Muhammad Ali’s final British opponent has hailed the “charisma, style and panache” of the man who gave him his greatest night in boxing.
Halifax-born Richard Dunn was living in Bradford when the opportunity of a lifetime presented itself: a night in the ring with Ali at Munich’s Olympiahalle.
He had charisma, style, panache. He had everything and knew how to work a crowd, knew exactly what to doRICHARD DUNN
Southpaw Dunn beat West Germany’s Bernd August to snatch the fight with the world heavyweight champion and, on May 24, 1976, the pair fought out a gripping five-round battle.
There was to be no great upset, with Ali knocking down the Yorkshireman twice in the fifth before referee Herbert Tomser stopped the fight. It was to prove Ali’s last fight in Europe, with NBC’s commentators on the night hailing an “old-fashioned club kind of a fight”, saying the American “came out for a war and he got a war from the Englishman”.
Ali’s death at the age of 74 came on Friday night in Arizona, over three decades after he was diagnosed with Parkinson’s disease.
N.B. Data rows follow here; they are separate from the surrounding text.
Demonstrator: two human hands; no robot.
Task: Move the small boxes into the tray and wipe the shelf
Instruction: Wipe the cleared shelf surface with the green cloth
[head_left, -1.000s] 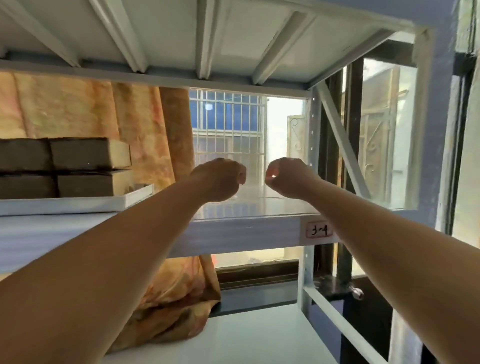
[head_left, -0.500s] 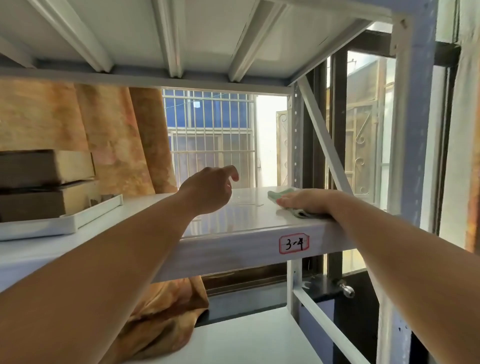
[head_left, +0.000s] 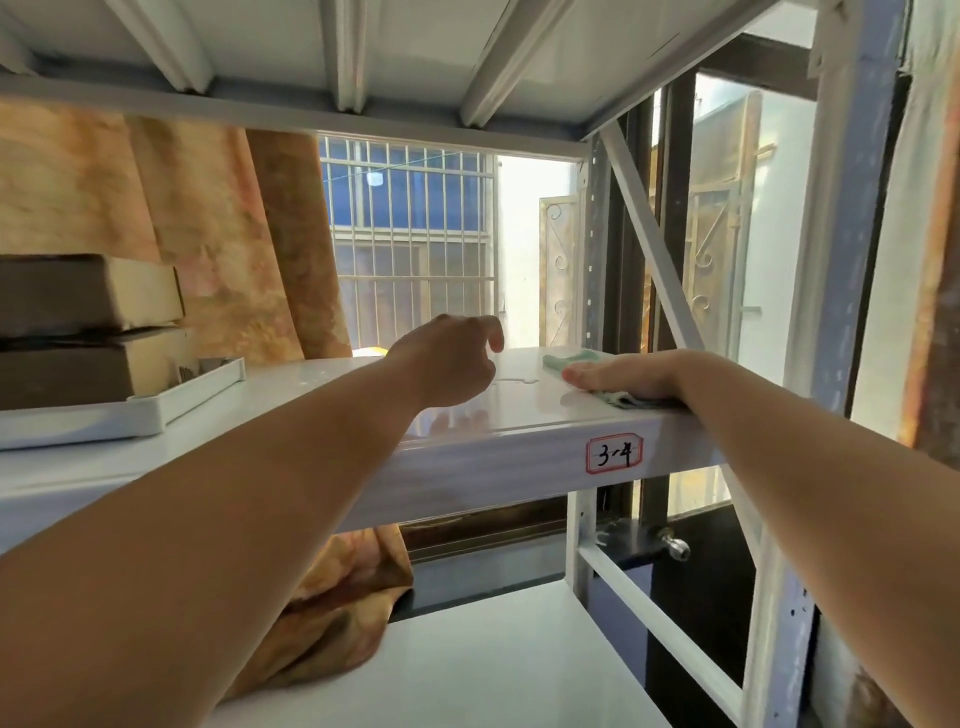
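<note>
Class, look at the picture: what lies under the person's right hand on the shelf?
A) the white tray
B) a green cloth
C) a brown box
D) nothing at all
B: the right hand lies flat on a green cloth near the right end of the shelf, while the boxes sit in the tray far to the left.

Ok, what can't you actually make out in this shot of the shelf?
Head view only.
Pale green cloth: mostly covered by the flat right hand.
Stacked brown cardboard boxes: cut off by the left edge, so no count.
White tray: seen from low down, its floor is hidden behind its rim.
Left hand: unclear whether it touches the white metal shelf.
</note>
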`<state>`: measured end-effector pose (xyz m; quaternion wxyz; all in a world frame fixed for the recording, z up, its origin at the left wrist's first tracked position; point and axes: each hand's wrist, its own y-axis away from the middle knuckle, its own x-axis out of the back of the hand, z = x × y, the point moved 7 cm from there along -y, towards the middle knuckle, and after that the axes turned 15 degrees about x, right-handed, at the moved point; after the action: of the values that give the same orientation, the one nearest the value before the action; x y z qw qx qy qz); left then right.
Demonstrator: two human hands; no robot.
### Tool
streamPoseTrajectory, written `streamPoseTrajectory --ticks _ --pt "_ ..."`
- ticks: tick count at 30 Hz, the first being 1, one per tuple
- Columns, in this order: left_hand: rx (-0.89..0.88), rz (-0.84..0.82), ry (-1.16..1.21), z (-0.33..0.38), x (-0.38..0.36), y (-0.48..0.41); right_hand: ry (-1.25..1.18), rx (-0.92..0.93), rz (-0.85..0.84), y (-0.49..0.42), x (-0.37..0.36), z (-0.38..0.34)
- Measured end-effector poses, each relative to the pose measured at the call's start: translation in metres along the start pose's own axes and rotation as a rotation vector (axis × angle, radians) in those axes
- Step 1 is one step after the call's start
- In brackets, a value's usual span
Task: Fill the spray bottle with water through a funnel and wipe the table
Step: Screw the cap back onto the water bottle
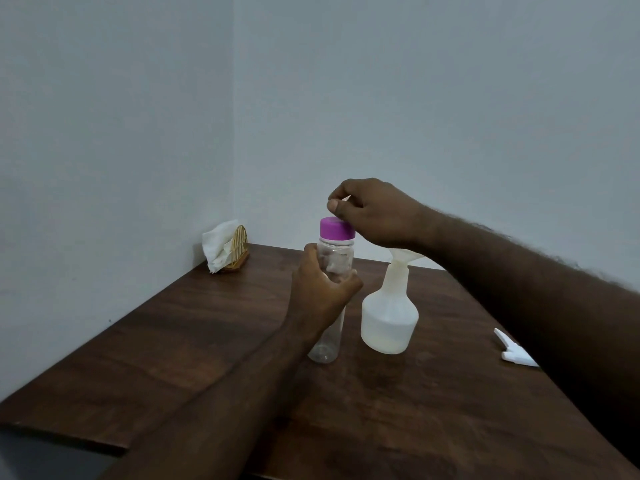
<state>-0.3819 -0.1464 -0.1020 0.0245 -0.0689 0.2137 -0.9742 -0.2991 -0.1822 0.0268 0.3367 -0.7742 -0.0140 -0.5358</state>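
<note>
My left hand (pixel 320 289) grips a clear plastic water bottle (pixel 327 344) around its middle. The bottle stands upright on the wooden table (pixel 398 410) and carries a purple cap (pixel 336 228). My right hand (pixel 374 213) hovers just above the cap, fingers curled, thumb and forefinger pinching a small pale piece (pixel 346 198); I cannot tell what it is. To the right stands the white spray bottle (pixel 389 317) with a pale funnel (pixel 401 259) in its neck, partly hidden behind my right wrist. The white spray head (pixel 516 351) lies on the table at the right.
A gold wire holder with white paper napkins (pixel 221 249) stands in the table's back left corner against the wall. Walls close the table off on the left and at the back. The table's front left edge (pixel 62 441) drops to the floor.
</note>
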Motion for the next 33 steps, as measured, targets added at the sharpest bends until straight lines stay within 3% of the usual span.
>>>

For Dunn, it brought back memories of that showdown with ‘The Greatest’. “It goes on forever, that night,” Dunn said. “I think it was the best sporting moment of my life.
“Even getting there and walking down to the ring and waiting for him to come in was phenomenal.
“The fight went pretty well I thought. Obviously it was a wrong decision to stop it! It was just a good fight. He was the best man on the night and that was it.”
The respect between the pair had been obvious even before they went glove to glove. Just weeks earlier, Dunn had been the star turn on ITV’s This Is Your Life, on which Ali had taunted his opponent, and even teased Dunn’s wife Janet, with a video message.
Ali had done his homework, demanding his opponent bring a portion of Yorkshire pudding with him. And he knew Dunn had served as a Territorial Army paratrooper.
“So you’ve taken 67 parachute drops,” Ali said on the programme. “Well, I want you to mark this down now: you have one more big drop to come, a big hard drop, it’s going to be the longest sharp drop you’ve ever had.”
As it turned out, Dunn’s legs were like jelly after he was floored for the second time in round five and, while he wanted to go on, Ali would surely have inflicted only more punishment. Ali told NBC that night: “I predict he’s going to be a top-notch contender. He gave me more trouble than I expected.”
But Dunn would never win another fight, retiring after two more defeats. Now 71 and president of the Scarborough branch of Parkinson’s UK, a role he took in honour of his famous conqueror, Dunn knows why Ali transcended sport to have such a wide appeal.
“He had charisma, style, panache. He had everything and he knew how to work a crowd, he knew exactly what to do,” Dunn said.
“I think he treated me with a lot of respect before that fight. He didn’t do half the silly things he did with the other fighters. Why, I didn’t know. It might be because I’d met him ages ago, long before the fight, and we got on well together.”
Their showdown came just seven months after Ali’s great victory over Joe Frazier in the ‘Thrilla In Manila’, but he was showing signs of being in decline. “He’d been struggling a bit. He’d been through 15 rounds in his previous fight against Jimmy Young,” Dunn said.
Dunn met Ali out of the ring in July 1977, when north-east England came to a near standstill for a four-day visit by the man who was still ruling boxing’s blue-riband division.
“I remember when me and my wife went over to Newcastle,” Dunn said. “He walked over to us and he sat down for 20 or 30 minutes and explained how tired he was. There were people who were dragging him around the world. I’ll never forget him. I considered him a friend.”
The world will say a final farewell to Ali on Friday, when his funeral procession takes place in Louisville, his home city. Former US president Bill Clinton and comedian Billy Crystal will deliver eulogies at a service which will be open to the public.